Debugging R programs

Table of Contents

Writing perfect code is impossible, and typically your code will contain some errors or flaws (commonly referred as bugs). This document will provide you with some advice on how to detect, address, and hopefully avoid, bugs in your code. Some of the advice provided here is my own opinion, based on my demands and experiences.

1. How to reduce bugs

  • Read the documentation
    • A well-written R package comes with detailed documentation and examples for its functions. Do not assume that you know what the function does.
    • Do not blindly copy/paste an example you found online.
  • Write defensively
    • Test every function you write with simple inputs.
    • Check that inputs to the function are of the right type, dimension, etc.
    • Insert regular error messages.
    • Be mindful of numerical overflow/underflow, e.g. log(1+x) vs log1p(x); the former will return 0 if x is not larger than 1e-16.
  • Use a suitable editor (I use emacs with ESS; there is a ready-to-use distribution for windows and mac.)
    • Clear display.
      • Easy-to-distinguish fonts, e.g., 1 vs l, 0 vs O. (I use Liberation Mono, 9pt.)
      • Theme with good contrast between foreground and background, ideally following the Web Accessibility Guidelines.
      • Comments should not be "greyed-out", but easy to read.
      • Black-on-white is easier to read than white-on-black (unless you are trying to put yourself to sleep, in which case, you shouldn't be programming).
    • Code navigation among multiple files.
  • Consistent programming style indentation, naming, spaces, etc.

2. Locate errors using traceback()

Our immediate reaction when coming across an error message is locating the offending line in our code. Let us consider the following code.

fun <- function (x, y) {
  ## Computes x^T * y
  t(x) %*% y
}
gun <- function (A, b) {
  ## Computes b^T * A * b where A is a matrix and b is a vector
  A <- (A + t(A))/2
  fun(b, fun(A, b))
}
A <- matrix(1:9, 3, 3)
b <- matrix(1:3, 1, 3)
gun(A, b)
Error in t(x) %*% y : non-conformable arguments

We can probably guess where the error occurs in this short code, but it may not be so simple for long codes. In this case we want to print a list of function calls that led to the error, called the call stack.

traceback()
3: fun(A, b) at #3
2: fun(b, fun(A, b)) at #4
1: gun(A, b)

The call to traceback() provides a list of the call stack up to the point that the error occurred. The order of calls is from bottom to the top. Next to each call, the line number within the next function in the call stack is shown. If the function is sourced from a file, then the file name and the line within that file are shown.

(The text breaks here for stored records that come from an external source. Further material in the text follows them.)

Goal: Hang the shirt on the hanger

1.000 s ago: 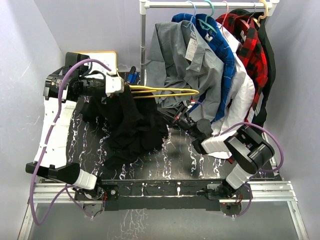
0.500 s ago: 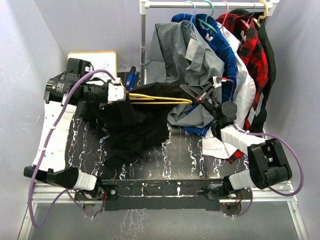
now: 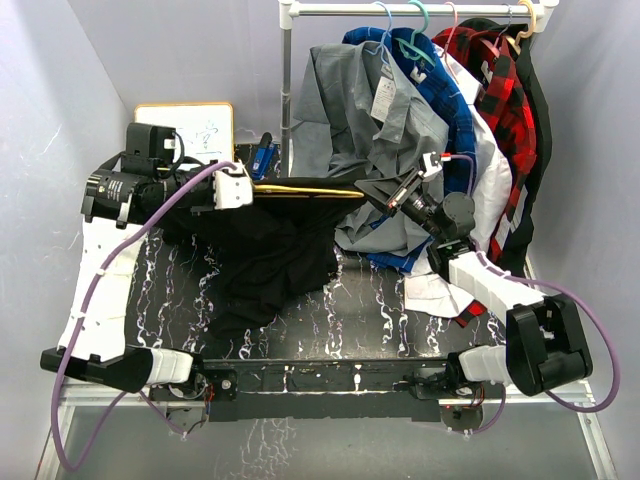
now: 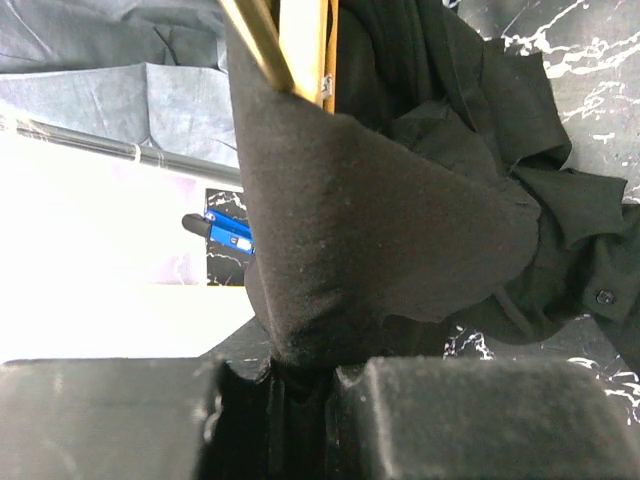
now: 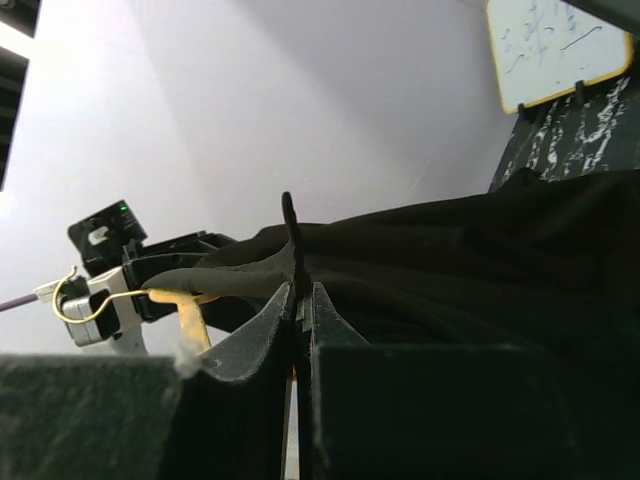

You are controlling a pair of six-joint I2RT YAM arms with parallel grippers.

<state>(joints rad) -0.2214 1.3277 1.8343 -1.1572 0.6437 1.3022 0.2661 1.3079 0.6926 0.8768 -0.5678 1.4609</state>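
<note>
Two tools pinch the shirt (image 3: 270, 250) and hold it stretched above the surface (image 3: 370, 310): L tool (image 3: 232, 187) is pressed onto a bunched fold at the shirt's left end, and R tool (image 3: 385, 197) is nipped tight on a thin ridge of black fabric at the right end. Hanger (image 3: 300, 189) runs approx. level along the shirt's top edge betw. the tools, w/ its hook by the L tool; in the L wrist view its yellow bars go in under the cloth. Shirt's lower part sags onto the surface, just left of the grey shirt (image 3: 350, 120) on the rack (image 3: 400, 9).
</note>
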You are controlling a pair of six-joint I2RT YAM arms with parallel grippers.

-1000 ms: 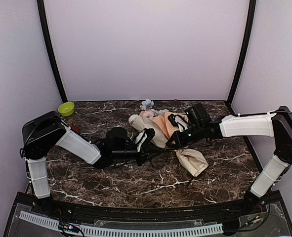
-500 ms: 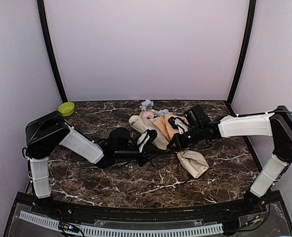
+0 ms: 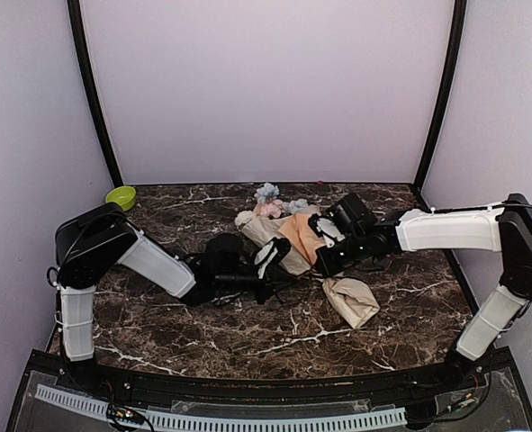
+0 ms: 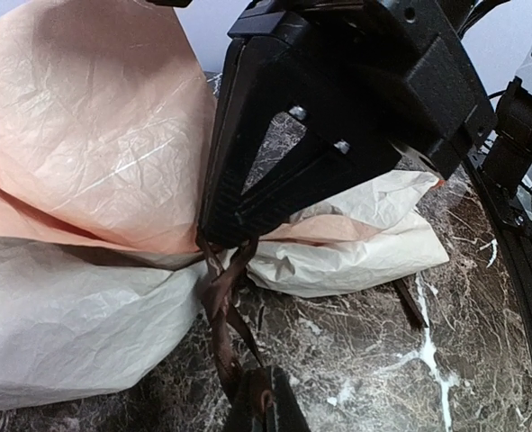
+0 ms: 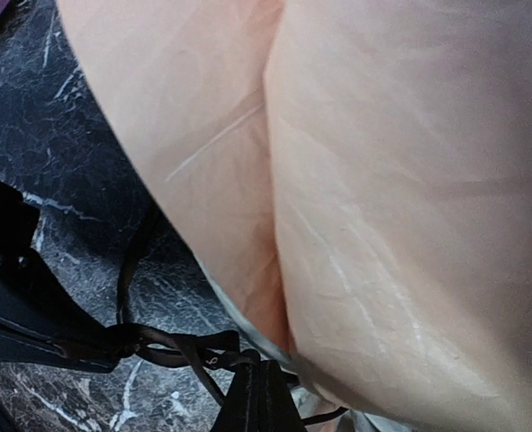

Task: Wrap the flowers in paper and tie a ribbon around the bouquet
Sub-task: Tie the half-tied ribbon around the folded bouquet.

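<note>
Beige-peach bouquet (image 3: pixel 288 238) lies flat, twisted dark ribbon (image 4: pixel 222 301) just beside it.

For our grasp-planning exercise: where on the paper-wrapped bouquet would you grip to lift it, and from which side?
Probably at the pinched waist of the bouquet, beside the ribbon, from above with jaws across its length. It lies flat on the marble table, and the waist is its narrowest part; the puffed paper either side would likely crush.

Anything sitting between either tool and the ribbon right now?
Nothing visible. The left tool and right tool are both shut on the thin dark brown string-like ribbon, which runs between them, right beside the crinkled beige-and-peach paper bouquet.
</note>
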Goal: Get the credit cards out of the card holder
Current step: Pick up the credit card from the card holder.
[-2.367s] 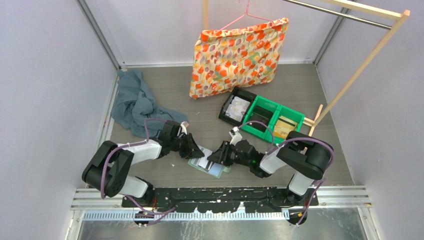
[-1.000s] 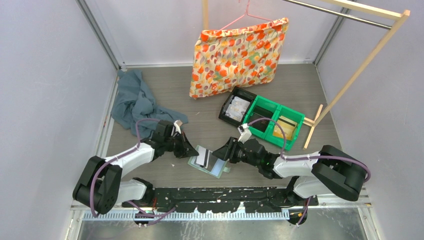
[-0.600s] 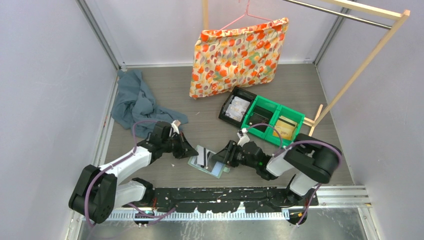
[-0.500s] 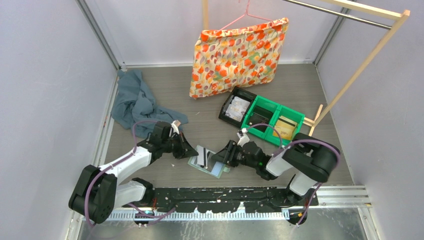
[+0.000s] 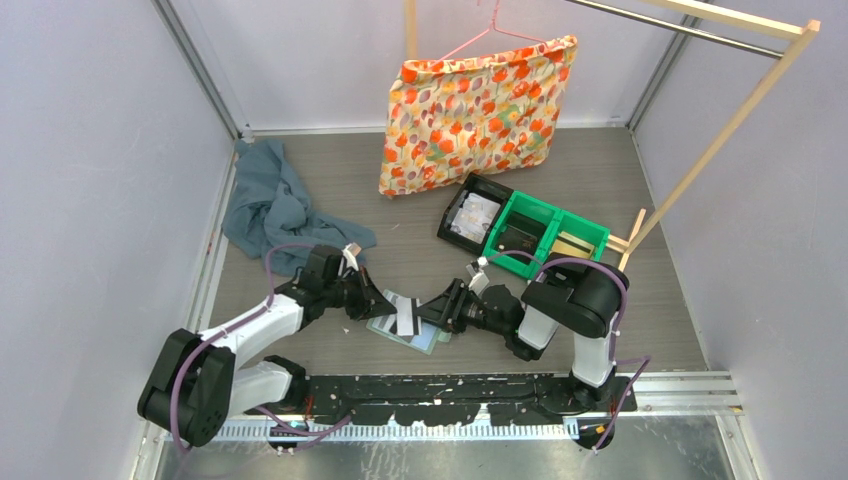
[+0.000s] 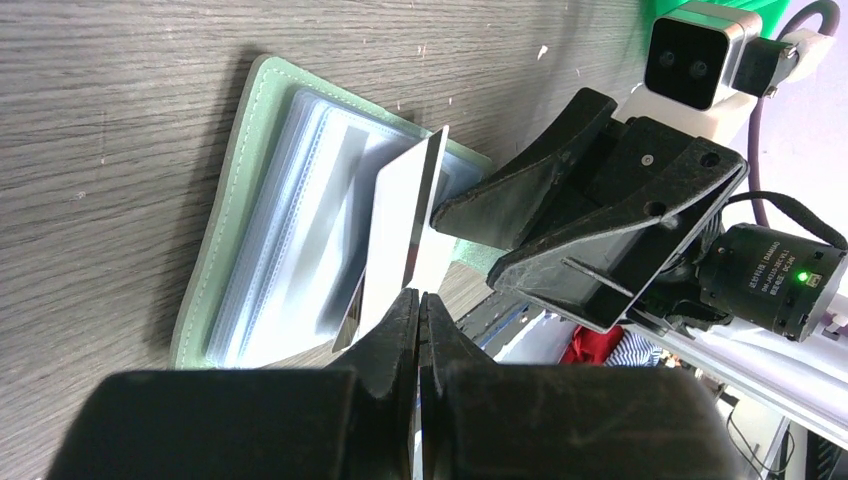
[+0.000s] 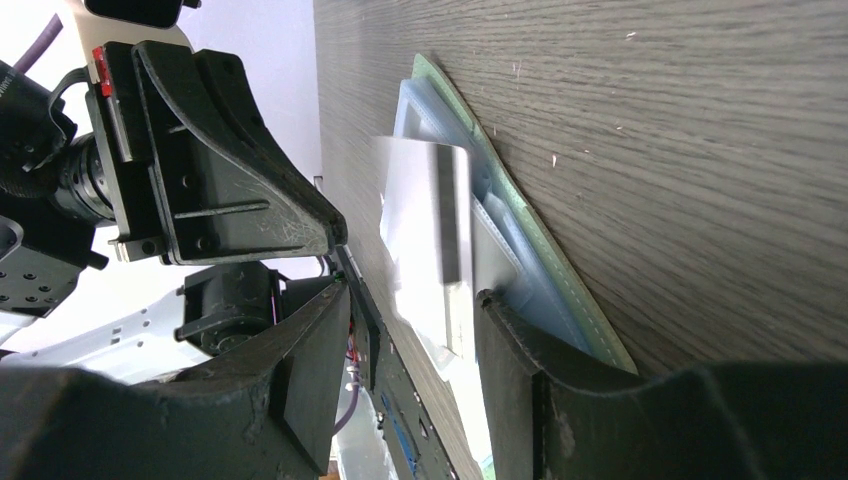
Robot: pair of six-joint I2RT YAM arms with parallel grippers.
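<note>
While the left tool (image 6: 418,296) is clamping a thin white rectangular card (image 6: 400,225) above the sage-green fold-over holder (image 6: 232,200), the right tool (image 7: 412,295) opposite is hovering, jaws apart.

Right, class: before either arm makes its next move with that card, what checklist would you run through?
1. Left gripper shut on the credit card: ok.
2. Right gripper open, jaws either side of that card: ok.
3. Card holder lying open, flat on the table: ok.
4. Card's lower end free of the holder: cannot tell.
5. Right gripper gripping the card: not ok.
</note>
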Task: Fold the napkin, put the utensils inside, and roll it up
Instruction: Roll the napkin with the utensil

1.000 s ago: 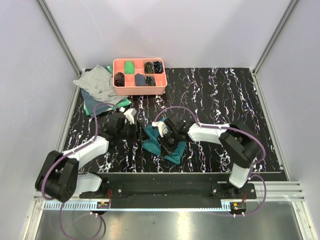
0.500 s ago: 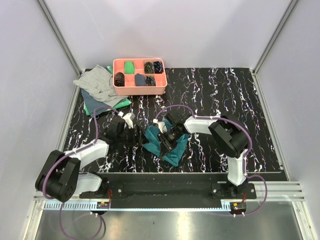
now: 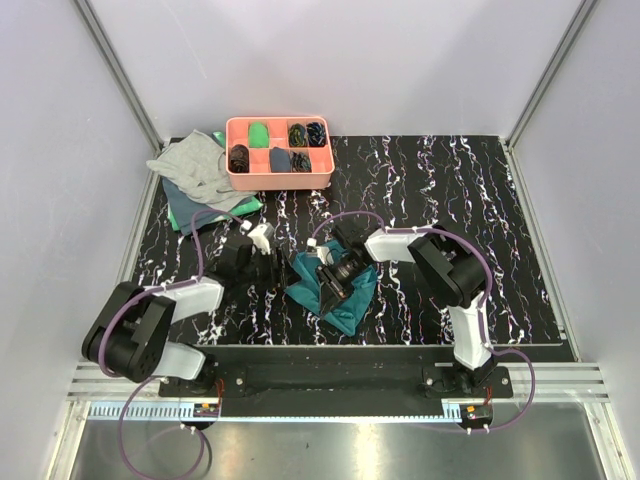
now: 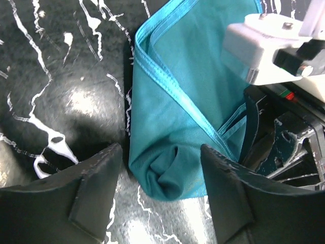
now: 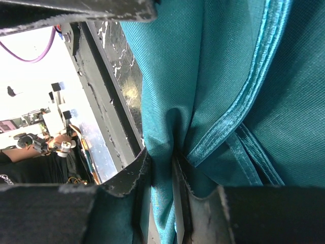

3. Insert breakpoints using browser()

One of the hardest things in programming is realising you have a bug. If you are lucky, R will show an error if it finds a bug. In the worst-case scenario, you will get some result which you don't know if it is right or wrong. In this case, you need to meticulously sift through your code to find the error. Use a divide-and-conquer approach by verifying portions of your code. For this, you may need to "step in" to your functions and interactively evaluate the code within the function, effectively pausing execution of your program for you to investigate. The feature that allows you to do this is called a breakpoint.

In the following example we compute the maximum likelihood estimator (MLE) of a sample x from the Bernoulli distribution. The function lik_bern computes the likelihood function for probability p and data x. The function mle_bern maximises the likelihood using golden-section search.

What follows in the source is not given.